Она повернулась и пошла прочь, не оглядываясь.
Гришка смотрел ей вслед, сжимая кулаки. В груди боролись два желания: догнать или остаться. Он остался. Стоял у реки, смотрел на чёрную воду, на льдины, которые сталкивались, крошились, плыли дальше. Как люди. Как их судьбы.
****
Через неделю он снова напился.
На этот раз сильно — его принесли под руки знакомые рабочие и бросили на койку в ночлежке. Всю ночь его тошнило, он бредил, звал то Таисию, то Варвару, то мать.
А под утро, когда муть рассеялась и в окно заглянул бледный рассвет, он сел на кровати и увидел, что на столе лежит записка. Кто принёс — неизвестно.
Почерк был незнакомый, торопливый:
«Григорий. Приходи в мастерскую в субботу к вечеру. Скажу что-то важное. Варвара».
Он скомкал бумажку, хотел выбросить, но сунул в карман. В субботу не пошёл. Допился до чёртиков, очнулся в воскресенье в полицейском участке — за драку.
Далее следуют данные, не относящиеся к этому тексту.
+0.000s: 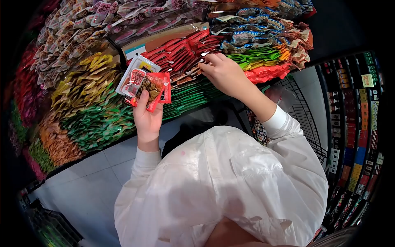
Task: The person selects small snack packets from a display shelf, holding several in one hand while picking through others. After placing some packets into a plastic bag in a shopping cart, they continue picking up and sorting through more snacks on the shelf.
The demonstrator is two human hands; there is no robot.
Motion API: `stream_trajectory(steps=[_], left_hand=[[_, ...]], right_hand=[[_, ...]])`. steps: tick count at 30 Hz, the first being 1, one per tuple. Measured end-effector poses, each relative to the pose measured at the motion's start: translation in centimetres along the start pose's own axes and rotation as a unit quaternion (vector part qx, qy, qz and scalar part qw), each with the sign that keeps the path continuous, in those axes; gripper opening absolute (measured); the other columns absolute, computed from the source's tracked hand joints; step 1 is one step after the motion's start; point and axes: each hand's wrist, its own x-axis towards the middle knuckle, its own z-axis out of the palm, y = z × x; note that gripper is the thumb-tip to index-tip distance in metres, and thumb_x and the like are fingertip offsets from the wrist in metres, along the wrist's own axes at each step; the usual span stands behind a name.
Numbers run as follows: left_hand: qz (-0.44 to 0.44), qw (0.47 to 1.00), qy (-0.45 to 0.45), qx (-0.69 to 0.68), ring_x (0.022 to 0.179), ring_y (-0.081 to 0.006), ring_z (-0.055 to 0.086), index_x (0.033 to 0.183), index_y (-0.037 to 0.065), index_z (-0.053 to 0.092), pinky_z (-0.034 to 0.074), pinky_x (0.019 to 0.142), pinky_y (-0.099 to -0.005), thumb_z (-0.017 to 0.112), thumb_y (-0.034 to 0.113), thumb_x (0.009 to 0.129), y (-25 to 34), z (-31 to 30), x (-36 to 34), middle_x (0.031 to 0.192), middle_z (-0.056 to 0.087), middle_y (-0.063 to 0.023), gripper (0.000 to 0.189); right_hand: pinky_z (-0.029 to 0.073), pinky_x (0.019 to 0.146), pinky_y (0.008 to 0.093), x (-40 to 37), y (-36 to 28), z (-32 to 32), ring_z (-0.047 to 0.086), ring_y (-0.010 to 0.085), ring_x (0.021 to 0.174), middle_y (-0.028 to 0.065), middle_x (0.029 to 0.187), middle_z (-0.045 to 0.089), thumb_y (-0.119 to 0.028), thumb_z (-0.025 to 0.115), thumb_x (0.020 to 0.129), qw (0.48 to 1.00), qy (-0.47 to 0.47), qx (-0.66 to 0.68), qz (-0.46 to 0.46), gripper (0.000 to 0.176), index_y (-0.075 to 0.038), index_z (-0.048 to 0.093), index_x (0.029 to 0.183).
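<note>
Left hand (148, 119) is up at the shelf, clamped on a fan of snack packets (144, 84), thumb across the front. A firm pinch low down looks like what stops that fan sliding apart. Across to the red packets (181, 55), stacked on edge in their tray. Right hand (224, 74) is on the row's end, fingertips curled in. Whether one is actually gripped, I can't tell. Lifting a single packet by its top seam should spare the neighbours.
</note>
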Motion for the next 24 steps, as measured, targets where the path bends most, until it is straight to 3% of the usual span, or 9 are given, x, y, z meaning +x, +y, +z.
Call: stream_trajectory(steps=[2, 6, 12, 17, 18, 19, 21, 22, 24], left_hand=[[-0.007, 1.0, -0.016, 0.008, 0.117, -0.0245, 0.047, 0.127, 0.005, 0.04, 0.04, 0.098, -0.0418, 0.051, 0.011, 0.089, 0.3, 0.3, -0.2, 0.126, 0.049, -0.0101, 0.04], [-0.008, 1.0, -0.019, 0.002, 0.117, -0.023, 0.047, 0.127, 0.005, 0.04, 0.04, 0.098, -0.0411, 0.051, 0.011, 0.089, 0.2, 0.8, -0.2, 0.125, 0.05, -0.0091, 0.04], [-0.045, 0.999, -0.024, 0.006, 0.116, -0.0244, 0.048, 0.127, 0.004, 0.039, 0.041, 0.097, -0.0415, 0.051, 0.011, 0.089, -0.9, 1.9, -0.1, 0.124, 0.05, -0.0108, 0.04], [-0.075, 0.996, -0.031, 0.035, 0.112, -0.0253, 0.051, 0.126, 0.004, 0.04, 0.045, 0.093, -0.0421, 0.05, 0.006, 0.089, -1.7, 2.9, -0.2, 0.123, 0.051, -0.0112, 0.038], [-0.09, 0.996, -0.017, 0.01, 0.106, -0.0231, 0.055, 0.123, 0.005, 0.043, 0.048, 0.088, -0.0377, 0.051, 0.0, 0.087, -1.7, 3.4, -0.2, 0.117, 0.054, -0.0093, 0.037], [-0.089, 0.996, -0.02, 0.012, 0.106, -0.0231, 0.055, 0.123, 0.005, 0.043, 0.048, 0.088, -0.0377, 0.051, 0.0, 0.087, -1.8, 3.5, -0.1, 0.117, 0.054, -0.0093, 0.037], [-0.077, 0.995, -0.037, 0.056, 0.106, -0.0228, 0.055, 0.123, 0.005, 0.043, 0.049, 0.087, -0.0374, 0.05, -0.001, 0.087, -2.5, 3.6, -0.1, 0.116, 0.054, -0.0097, 0.037], [-0.078, 0.994, -0.035, 0.073, 0.105, -0.0218, 0.055, 0.123, 0.004, 0.043, 0.049, 0.086, -0.0372, 0.05, -0.003, 0.087, -2.7, 4.1, -0.2, 0.116, 0.054, -0.0098, 0.038], [-0.09, 0.989, -0.071, 0.093, 0.106, -0.022, 0.055, 0.124, 0.005, 0.042, 0.048, 0.087, -0.0381, 0.05, -0.002, 0.087, -3.3, 4.1, -0.2, 0.116, 0.053, -0.0095, 0.038]], right_hand=[[0.045, 0.072, 0.0337, -0.5, -0.4, 0.0, 0.054, 0.0223, 0.08, 0.0063, 0.087, 0.055, -0.012, 0.064, 0.072, 0.996, 0.086, 0.015, 0.005, 0.027, -0.005, 0.057, 0.096], [0.036, 0.096, 0.0427, -3.1, -2.5, 1.1, 0.054, 0.0221, 0.1, 0.0069, 0.102, 0.057, -0.021, 0.069, 0.07, 0.997, 0.076, 0.011, -0.004, 0.036, -0.005, 0.057, 0.1], [0.025, 0.103, 0.0488, -3.0, -2.5, 2.6, 0.055, 0.0215, 0.098, 0.0062, 0.1, 0.06, -0.035, 0.06, 0.08, 0.998, 0.048, 0.018, 0.036, 0.037, -0.008, 0.059, 0.105], [0.024, 0.103, 0.0496, -0.9, -2.3, 1.8, 0.058, 0.0229, 0.086, 0.0066, 0.08, 0.061, -0.032, 0.054, 0.084, 0.997, -0.006, 0.052, 0.062, 0.027, -0.006, 0.063, 0.086], [0.033, 0.097, 0.045, -0.7, -2.2, 0.9, 0.058, 0.025, 0.084, 0.0085, 0.082, 0.062, -0.023, 0.056, 0.084, 0.995, -0.016, 0.075, 0.069, 0.02, -0.005, 0.064, 0.088], [0.033, 0.097, 0.045, -0.4, -2.4, 0.1, 0.058, 0.025, 0.084, 0.0085, 0.082, 0.062, -0.023, 0.056, 0.084, 0.995, -0.012, 0.074, 0.069, 0.02, -0.005, 0.064, 0.088], [0.041, 0.085, 0.0387, -0.3, -3.1, -1.7, 0.058, 0.0261, 0.083, 0.0097, 0.086, 0.063, -0.015, 0.059, 0.082, 0.959, 0.171, 0.194, 0.117, 0.017, -0.004, 0.064, 0.094], [0.044, 0.075, 0.0349, -0.2, -3.8, -2.7, 0.057, 0.0267, 0.082, 0.0109, 0.089, 0.064, -0.009, 0.061, 0.079, 0.944, 0.201, 0.238, 0.112, 0.02, -0.003, 0.063, 0.099], [0.042, 0.078, 0.0343, 0.4, -4.7, -3.6, 0.055, 0.0252, 0.085, 0.0097, 0.091, 0.062, -0.013, 0.063, 0.079, 0.93, 0.163, 0.306, 0.121, 0.023, -0.004, 0.061, 0.1]])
Отсидел до утра, вышел с опухшей рожей и пустыми карманами. Варвара его больше не ждала — он заходил к мастерской, но её уже не было. Хозяин сказал: уехала. Куда — неизвестно. «Может, в другой город, а может, замуж вышла. Не ваше дело».
Гришка плюнул, ушёл
. Идти было некуда. В ночлежку — тоска. К Таисии — стыдно.
Он бродил по городу, заглядывал в кабаки, но пить не хотелось — тошнило. Зашёл в церковь — маленькую, кладбищенскую, где никого не было. Сел на скамейку, уставился на иконостас.
— Господи, — сказал он в пустоту, — что же я делаю? Зачем я живу? Кого люблю? Никого. Даже себя.
Тишина была ему ответом.
****
А Таисия тем временем понемногу оживала.
В прачечной её заметил хозяин соседней бакалейной лавки — молодой вдовец с рыжей бородой, тихий и застенчивый.
Звали его Ефим. Он каждый день приходил за хлебом в лавку рядом и видел, как Таисия таскает корыта, как развешивает бельё на морозе, как прячет красные, распухшие руки.
— Девушка, — окликнул он однажды.
— Вы бы хоть рукавицы надели.
— Некогда, — ответила она, не оборачиваясь.
Он принёс рукавицы на следующий день — новые, шерстяные, с отворотами. Положил на забор и ушёл. Таисия хотела вернуть, но не догнала. Надела.
И впервые за долгое время её пальцам стало тепло.
Вечером Марья Ильинична, у которой Таисия снимала угол, спросила:
— Это кто ж тебя, дочка, рукавицами одарил? Не иначе как жених.
— Нет у меня жениха, — ответила Таисия, отводя глаза.
— А то я не вижу. Ефим-бакалейщик. Он вдовый, детей двое. Мужик тихий, работящий.
Ты гляди, не прозевай счастья.
Таисия промолчала. Какое счастье? Она — битая, порченная, с прошлым, которое не отмоешь в корыте.
Кому она нужна?
Но Ефим не отставал. Приносил то пряников, то яблок, то ленту — красную, шёлковую. Разглядывал Таисию робко, краснел, мял в руках картуз.
— Вы не думайте, — бормотал, — я ничего такого... просто жалко вас.
— Меня не надо жалеть, — сказала она однажды жёстко.
— Я себя сама жалею. И хватит.
Он отступил на неделю, потом появился снова — с букетом подснежников. Маленьких, синих, продрогших. Весна только начиналась, и они были чудом — чудом, которое он нашёл на проталине за городом.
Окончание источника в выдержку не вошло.